• [Exercise goal]
Check each line of the listing for the word "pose" and report the ones that have it.
_ _ _ _ _ _ _
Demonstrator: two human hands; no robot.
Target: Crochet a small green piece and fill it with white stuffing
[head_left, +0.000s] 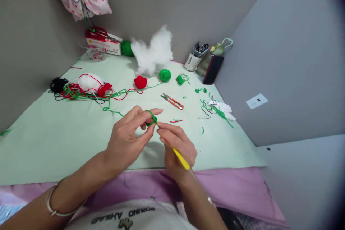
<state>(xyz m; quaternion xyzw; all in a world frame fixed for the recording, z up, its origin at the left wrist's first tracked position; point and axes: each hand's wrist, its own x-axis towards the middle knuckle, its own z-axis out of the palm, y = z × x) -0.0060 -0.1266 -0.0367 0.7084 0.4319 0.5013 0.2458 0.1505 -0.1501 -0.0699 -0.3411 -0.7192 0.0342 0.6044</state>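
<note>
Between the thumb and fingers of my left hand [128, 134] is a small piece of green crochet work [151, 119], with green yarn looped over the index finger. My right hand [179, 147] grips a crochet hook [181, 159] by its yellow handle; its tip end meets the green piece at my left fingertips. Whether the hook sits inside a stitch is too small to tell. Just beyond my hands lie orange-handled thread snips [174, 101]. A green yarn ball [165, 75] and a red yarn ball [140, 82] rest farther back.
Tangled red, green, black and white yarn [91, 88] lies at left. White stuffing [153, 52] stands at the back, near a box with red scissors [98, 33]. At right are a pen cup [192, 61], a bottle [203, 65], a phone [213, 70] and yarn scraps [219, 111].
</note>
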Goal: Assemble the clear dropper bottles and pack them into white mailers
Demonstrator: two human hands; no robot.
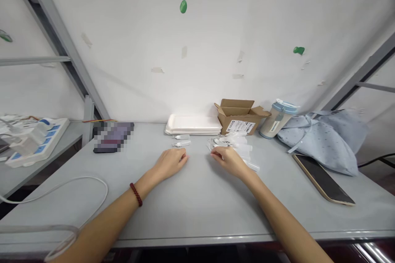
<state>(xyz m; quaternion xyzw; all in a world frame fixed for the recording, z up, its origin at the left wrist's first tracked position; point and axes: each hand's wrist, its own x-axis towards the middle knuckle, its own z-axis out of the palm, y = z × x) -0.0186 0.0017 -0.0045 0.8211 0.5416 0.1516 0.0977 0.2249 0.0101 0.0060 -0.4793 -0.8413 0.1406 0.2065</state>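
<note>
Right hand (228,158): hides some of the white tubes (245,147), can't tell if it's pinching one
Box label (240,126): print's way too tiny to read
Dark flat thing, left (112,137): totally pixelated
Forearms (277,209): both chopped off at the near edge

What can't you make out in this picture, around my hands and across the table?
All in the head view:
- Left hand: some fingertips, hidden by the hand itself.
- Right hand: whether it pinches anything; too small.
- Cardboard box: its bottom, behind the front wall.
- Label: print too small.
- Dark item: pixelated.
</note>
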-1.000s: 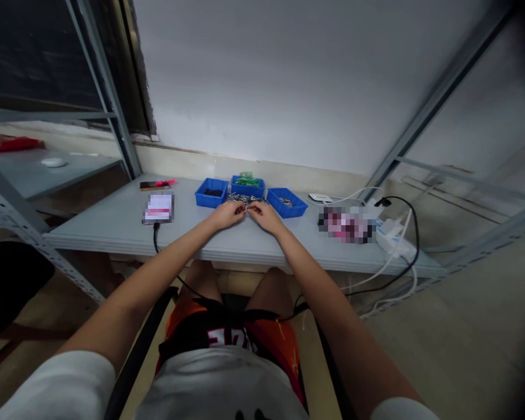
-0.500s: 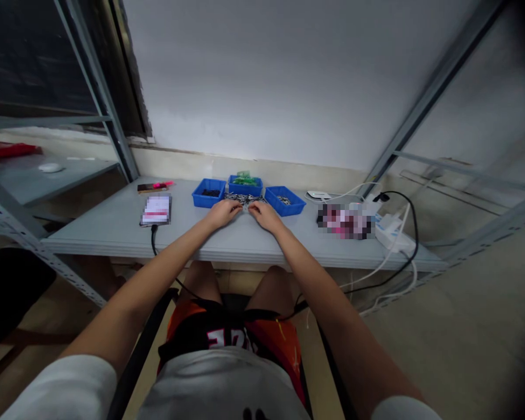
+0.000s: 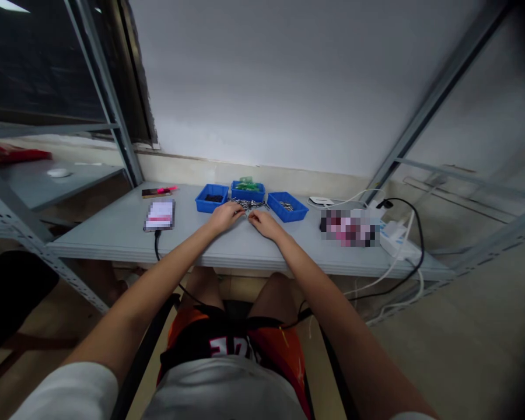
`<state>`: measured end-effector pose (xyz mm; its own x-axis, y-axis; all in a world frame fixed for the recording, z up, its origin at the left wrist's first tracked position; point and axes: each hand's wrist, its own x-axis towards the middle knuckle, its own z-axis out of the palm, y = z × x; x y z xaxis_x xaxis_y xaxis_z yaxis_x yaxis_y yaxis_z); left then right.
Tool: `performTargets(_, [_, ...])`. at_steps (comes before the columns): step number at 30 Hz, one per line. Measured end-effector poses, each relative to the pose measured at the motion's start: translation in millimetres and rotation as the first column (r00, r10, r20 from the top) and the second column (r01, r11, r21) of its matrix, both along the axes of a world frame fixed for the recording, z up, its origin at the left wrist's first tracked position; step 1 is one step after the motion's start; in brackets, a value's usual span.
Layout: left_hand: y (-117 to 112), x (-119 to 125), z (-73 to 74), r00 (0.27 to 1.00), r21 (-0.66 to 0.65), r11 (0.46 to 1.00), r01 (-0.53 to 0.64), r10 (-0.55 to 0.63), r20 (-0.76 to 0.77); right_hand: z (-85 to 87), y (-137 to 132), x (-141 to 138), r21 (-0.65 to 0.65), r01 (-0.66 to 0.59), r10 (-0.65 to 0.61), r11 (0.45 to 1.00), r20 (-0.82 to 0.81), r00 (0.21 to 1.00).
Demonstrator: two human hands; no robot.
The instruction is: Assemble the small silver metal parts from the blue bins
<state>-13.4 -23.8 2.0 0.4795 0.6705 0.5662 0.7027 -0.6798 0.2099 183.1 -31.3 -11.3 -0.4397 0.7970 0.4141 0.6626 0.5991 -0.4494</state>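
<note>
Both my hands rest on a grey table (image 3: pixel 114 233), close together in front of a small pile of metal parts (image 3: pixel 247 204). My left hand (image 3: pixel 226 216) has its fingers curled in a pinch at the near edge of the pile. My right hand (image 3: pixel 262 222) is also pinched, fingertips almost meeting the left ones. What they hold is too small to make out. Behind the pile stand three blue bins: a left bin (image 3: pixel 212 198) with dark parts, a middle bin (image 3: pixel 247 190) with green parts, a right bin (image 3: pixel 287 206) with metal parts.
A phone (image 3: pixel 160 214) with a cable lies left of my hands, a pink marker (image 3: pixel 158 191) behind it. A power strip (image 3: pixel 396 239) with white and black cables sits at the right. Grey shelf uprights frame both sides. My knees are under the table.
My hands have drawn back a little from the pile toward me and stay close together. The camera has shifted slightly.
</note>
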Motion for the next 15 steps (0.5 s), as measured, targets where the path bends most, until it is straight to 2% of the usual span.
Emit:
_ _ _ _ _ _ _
• [Reply to the exercise]
`<state>`: measured end-effector pose (xyz mm; its own x-axis, y-axis; all in a world frame fixed for the recording, z up, its origin at the left wrist's first tracked position; point and axes: each hand's wrist, its own x-axis towards the middle knuckle, its own z-axis out of the palm, y = z × x; x y z xaxis_x xaxis_y xaxis_z yaxis_x yaxis_y yaxis_z); left then right.
Tool: `performTargets(_, [_, ...])`. at_steps (comes before the columns): step number at 30 Hz, one per line. Measured end-effector poses, each relative to the pose measured at the motion's start: translation in millimetres and rotation as the first column (r00, r10, r20 from the top) and the second column (r01, r11, r21) of its matrix, both along the axes of a world frame fixed for the recording, z up, its origin at the left wrist's first tracked position; step 1 is one step after the motion's start; in brackets, a value's usual span.

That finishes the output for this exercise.